L’exigence de la responsabilité
En 1990, la lame de fond des conférences nationales en Afrique, comme expression des aspirations des populations, fut de coupler l’exigence de la protection des droits fondamentaux de l’homme avec la nécessité de développement ou de prospérité. À la Conférence nationale souveraine (CNS), conduite des mains de maître par Mgr Laurent Monsengwo Pasinya, archevêque de Kisangani, les participants ne parviennent pas à leur but ultime. Celui de faire partir le dictateur Mobutu du pouvoir d’État et d’instaurer un nouvel ordre politique national fondé sur les valeurs de la démocratie.
En pur animal politique et fervent admirateur de Machiavel dont il connaît par cœur l’œuvre « Le Prince », il applique, à merveille, la règle selon laquelle il faut diviser pour mieux régner. Avant la tenue de la CNS, le Mouvement populaire de la révolution (MPR) devenu « fait privé » a comme face à lui tous les autres partis politiques. Ceux-ci sont constitués, collégialement, comme structures culturelles avec l’idéal démocratique soit par d’anciens dignitaires du régime au pouvoir, soit par des nouveaux venus dans la politique, qui se recrutent dans toutes les couches de la population.
Dans cette effervescence démocratique, la dynamique politique du moment est favorable à l’opposition et aussi à la société civile. L’opposition radicale est même qualifiée de « blanchisserie » car elle lave plus blanc tous ceux qui ont renié leur foi en Mobutu présenté comme « le diable ». Elle confère aussi une sorte de légitimité populaire aux politiciens.
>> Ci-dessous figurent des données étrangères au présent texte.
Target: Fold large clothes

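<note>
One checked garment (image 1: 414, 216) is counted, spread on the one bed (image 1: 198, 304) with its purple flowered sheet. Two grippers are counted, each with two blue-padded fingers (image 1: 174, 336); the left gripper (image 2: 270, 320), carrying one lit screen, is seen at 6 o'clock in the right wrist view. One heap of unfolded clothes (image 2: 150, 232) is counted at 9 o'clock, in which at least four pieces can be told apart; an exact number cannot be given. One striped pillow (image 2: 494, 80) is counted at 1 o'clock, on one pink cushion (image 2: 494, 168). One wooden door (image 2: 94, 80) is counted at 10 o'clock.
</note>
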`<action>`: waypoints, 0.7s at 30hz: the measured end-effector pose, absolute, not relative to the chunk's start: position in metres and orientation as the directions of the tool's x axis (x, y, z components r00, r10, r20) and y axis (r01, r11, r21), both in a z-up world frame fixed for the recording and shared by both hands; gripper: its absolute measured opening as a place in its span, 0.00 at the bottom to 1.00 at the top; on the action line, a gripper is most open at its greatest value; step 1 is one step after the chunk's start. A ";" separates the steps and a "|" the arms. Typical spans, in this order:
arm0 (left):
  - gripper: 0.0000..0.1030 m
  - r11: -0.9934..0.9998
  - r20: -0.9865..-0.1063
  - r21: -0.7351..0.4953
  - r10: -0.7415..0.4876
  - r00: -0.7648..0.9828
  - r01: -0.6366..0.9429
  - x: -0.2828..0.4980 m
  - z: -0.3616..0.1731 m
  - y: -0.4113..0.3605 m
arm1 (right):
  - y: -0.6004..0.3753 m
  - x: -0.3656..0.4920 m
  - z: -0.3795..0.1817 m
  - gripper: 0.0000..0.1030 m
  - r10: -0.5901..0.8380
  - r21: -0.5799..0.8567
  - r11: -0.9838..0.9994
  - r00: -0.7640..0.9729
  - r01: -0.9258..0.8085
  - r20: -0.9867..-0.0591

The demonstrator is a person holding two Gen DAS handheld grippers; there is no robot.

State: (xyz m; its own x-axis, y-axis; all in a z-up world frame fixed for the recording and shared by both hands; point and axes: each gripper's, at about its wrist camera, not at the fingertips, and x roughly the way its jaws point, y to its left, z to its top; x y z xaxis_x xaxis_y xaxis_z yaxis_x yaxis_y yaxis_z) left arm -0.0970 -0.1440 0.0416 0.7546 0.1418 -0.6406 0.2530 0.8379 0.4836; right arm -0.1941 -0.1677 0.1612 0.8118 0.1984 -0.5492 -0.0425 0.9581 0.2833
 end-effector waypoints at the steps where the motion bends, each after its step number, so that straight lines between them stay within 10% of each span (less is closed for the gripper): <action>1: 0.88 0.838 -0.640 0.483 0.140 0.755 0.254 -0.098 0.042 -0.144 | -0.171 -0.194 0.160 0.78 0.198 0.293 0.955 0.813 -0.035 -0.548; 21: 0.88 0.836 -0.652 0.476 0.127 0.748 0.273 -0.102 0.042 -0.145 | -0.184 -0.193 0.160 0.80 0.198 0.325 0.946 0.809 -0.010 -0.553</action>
Quand vient la CNS, le régime au pouvoir cherche à faire le surnombre. On assiste, impuissants, à la création en cascade de partis politiques et associations des jeunes. Ils sont très vite taxés d’« alimentaires » car sans assise populaire réelle. Beaucoup d’initiatives sont l’œuvre de figures inconnues pour ne pas attirer le soupçon. Ces partis politiques et associations des jeunes sont aussi qualifiés de « formations de mallette », c’est-à-dire sans local permanent. Ils sont soignés aux petits oignons grâce à l’argent public à travers les réseaux du parti présidentiel.
Contrairement à la plupart des partis politiques d’avant la CNS, les partis et associations alimentaires sont des « faits privés », c’est-à-dire la propriété de leurs fondateurs (qui se font désormais appeler « autorité morale »). Ils ont le statut légal octroyé en bonne et due forme mais sont dépourvus des membres, si ce n’est que des proches (membres de famille) et quelques amis. Ils n’ont pas d’adresse connue si ce n’est que celle de la résidence de leurs fondateurs. Pour le besoin de la démonstration de la mobilisation populaire, ils recourent souvent à des intermittents, à coup de billets de banque (location des bus, T-shirts, collation…).